J'essaye de configurer une connexion SSL connexion (et je suis effectuez la procédure suivante sur le client)

  1. - Je générer un Certificte Demande de Signature pour obtenir un signé le certificat du client
  2. Maintenant, j'ai une clé privée (utilisé lors de la RSE), a signé le certificat du client et le certificat racine (obtenu hors bande).
  3. - Je ajouter de la clé privée et signé le certificat du client pour un cert de la chaîne et l'ajouter au gestionnaire de clés. et la racine cert pour la confiance manager.
    Mais j'ai mal d'erreur de certificat.

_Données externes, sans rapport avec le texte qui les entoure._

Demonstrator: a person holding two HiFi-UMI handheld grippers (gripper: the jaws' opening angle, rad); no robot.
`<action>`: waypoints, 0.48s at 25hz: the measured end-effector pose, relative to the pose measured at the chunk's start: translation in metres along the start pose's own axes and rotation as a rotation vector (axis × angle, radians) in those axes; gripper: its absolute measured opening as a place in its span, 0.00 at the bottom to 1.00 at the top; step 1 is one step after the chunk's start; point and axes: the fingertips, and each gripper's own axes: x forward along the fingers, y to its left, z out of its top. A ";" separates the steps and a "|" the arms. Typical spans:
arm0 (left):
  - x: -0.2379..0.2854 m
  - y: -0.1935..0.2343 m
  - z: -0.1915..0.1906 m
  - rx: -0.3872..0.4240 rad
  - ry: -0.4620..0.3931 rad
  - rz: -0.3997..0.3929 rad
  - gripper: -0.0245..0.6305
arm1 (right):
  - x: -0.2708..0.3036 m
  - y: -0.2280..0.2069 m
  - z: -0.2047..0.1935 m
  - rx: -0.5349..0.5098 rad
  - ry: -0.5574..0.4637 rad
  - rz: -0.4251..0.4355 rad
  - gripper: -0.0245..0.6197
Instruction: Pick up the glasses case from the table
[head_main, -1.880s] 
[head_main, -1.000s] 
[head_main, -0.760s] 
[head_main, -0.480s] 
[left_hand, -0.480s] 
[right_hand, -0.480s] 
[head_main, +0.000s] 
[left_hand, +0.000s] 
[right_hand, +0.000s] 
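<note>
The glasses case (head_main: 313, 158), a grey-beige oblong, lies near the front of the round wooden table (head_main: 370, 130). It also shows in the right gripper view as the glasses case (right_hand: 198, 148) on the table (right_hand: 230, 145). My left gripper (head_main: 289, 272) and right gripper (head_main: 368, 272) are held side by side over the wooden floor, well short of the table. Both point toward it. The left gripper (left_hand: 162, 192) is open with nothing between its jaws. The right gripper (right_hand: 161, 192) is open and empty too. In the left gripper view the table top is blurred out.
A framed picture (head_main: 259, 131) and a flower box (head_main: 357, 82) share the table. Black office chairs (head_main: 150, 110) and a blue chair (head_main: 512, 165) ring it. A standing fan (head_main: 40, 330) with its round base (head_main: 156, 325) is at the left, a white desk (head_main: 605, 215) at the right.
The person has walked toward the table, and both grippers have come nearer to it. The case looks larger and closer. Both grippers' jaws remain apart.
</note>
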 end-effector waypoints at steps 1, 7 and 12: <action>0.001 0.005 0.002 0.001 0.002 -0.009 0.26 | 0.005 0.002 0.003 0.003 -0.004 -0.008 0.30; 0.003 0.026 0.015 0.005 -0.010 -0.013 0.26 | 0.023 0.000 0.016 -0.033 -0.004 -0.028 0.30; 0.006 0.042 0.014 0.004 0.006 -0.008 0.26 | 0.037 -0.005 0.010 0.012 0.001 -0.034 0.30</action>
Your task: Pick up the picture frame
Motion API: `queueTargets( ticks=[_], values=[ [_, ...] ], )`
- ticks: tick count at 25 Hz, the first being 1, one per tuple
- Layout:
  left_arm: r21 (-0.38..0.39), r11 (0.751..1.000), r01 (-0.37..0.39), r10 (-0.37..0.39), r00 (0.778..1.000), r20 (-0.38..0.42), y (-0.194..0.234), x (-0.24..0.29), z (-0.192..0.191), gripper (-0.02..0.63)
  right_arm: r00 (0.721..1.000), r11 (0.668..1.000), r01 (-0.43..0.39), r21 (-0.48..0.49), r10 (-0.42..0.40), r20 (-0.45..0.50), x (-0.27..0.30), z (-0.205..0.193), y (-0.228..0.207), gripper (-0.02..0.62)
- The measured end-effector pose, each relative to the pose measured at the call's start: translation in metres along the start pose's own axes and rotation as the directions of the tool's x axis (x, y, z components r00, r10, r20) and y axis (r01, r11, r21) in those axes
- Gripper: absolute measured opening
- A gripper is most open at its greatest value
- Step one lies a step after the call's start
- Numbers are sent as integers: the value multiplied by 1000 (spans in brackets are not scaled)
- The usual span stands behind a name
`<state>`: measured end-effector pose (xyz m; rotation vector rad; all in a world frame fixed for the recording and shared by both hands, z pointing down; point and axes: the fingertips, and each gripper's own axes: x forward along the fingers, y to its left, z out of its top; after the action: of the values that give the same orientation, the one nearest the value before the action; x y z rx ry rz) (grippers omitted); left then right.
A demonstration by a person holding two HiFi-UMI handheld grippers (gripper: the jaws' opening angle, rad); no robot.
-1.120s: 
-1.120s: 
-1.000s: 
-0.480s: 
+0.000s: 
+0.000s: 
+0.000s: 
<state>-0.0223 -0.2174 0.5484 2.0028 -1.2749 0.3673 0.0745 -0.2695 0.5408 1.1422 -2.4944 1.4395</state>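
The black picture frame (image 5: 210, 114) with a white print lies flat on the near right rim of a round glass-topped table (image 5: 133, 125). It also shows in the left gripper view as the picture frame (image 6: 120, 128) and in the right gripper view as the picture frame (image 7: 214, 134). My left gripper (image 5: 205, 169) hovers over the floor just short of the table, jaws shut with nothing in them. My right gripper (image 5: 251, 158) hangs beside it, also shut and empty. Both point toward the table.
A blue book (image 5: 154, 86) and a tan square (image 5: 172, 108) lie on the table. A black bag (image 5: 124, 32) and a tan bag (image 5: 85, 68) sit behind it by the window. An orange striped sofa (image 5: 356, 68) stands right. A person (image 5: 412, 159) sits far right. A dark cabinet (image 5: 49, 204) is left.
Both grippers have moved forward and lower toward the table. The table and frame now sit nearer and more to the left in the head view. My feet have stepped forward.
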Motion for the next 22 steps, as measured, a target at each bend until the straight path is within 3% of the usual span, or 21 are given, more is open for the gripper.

Je suis assez sûr que je suis en utilisant le droit certs. Dois-je ajouter de la signature du client cert à la fiducie, le gestionnaire? Essayé, pas de chance encore.

//I add the private key and the client cert to KeyStore ks
FileInputStream certificateStream = new FileInputStream(clientCertFile);
CertificateFactory certificateFactory = CertificateFactory.getInstance("X.509");
java.security.cert.Certificate[] chain = {};
chain = certificateFactory.generateCertificates(certificateStream).toArray(chain);
certificateStream.close();
String privateKeyEntryPassword = "123";
ks.setEntry("abc", new KeyStore.PrivateKeyEntry(privateKey, chain),
        new KeyStore.PasswordProtection(privateKeyEntryPassword.toCharArray()));

//Add the root certificate to keystore jks
FileInputStream is = new FileInputStream(new File(filename));
CertificateFactory cf = CertificateFactory.getInstance("X.509");
java.security.cert.X509Certificate cert = (X509Certificate) cf.generateCertificate(is);
System.out.println("Certificate Information: ");
System.out.println(cert.getSubjectDN().toString());
jks.setCertificateEntry(cert.getSubjectDN().toString(), cert);

//Initialize the keymanager and trustmanager and add them to the SSL context
KeyManagerFactory kmf = KeyManagerFactory.getInstance("SunX509");
kmf.init(ks, "123".toCharArray());
TrustManagerFactory tmf = TrustManagerFactory.getInstance("SunX509");
tmf.init(jks);

Est-il une sorte de chaîne de certificat que j'ai besoin de créer ici?
J'ai eu un p12 avec ces composants et à l'utilisation d'assez semblable code, l'ajout de la clé privée à l'keymanager et la racine cert de p12 pour la fiducie, le gestionnaire j'ai pu le faire fonctionner. Mais maintenant j'ai besoin pour le faire fonctionner sans le p12.

EDIT: trace de la Pile a été demandé. Espérons que cela devrait suffire. (NOTE: j'ai masqué les noms de fichiers)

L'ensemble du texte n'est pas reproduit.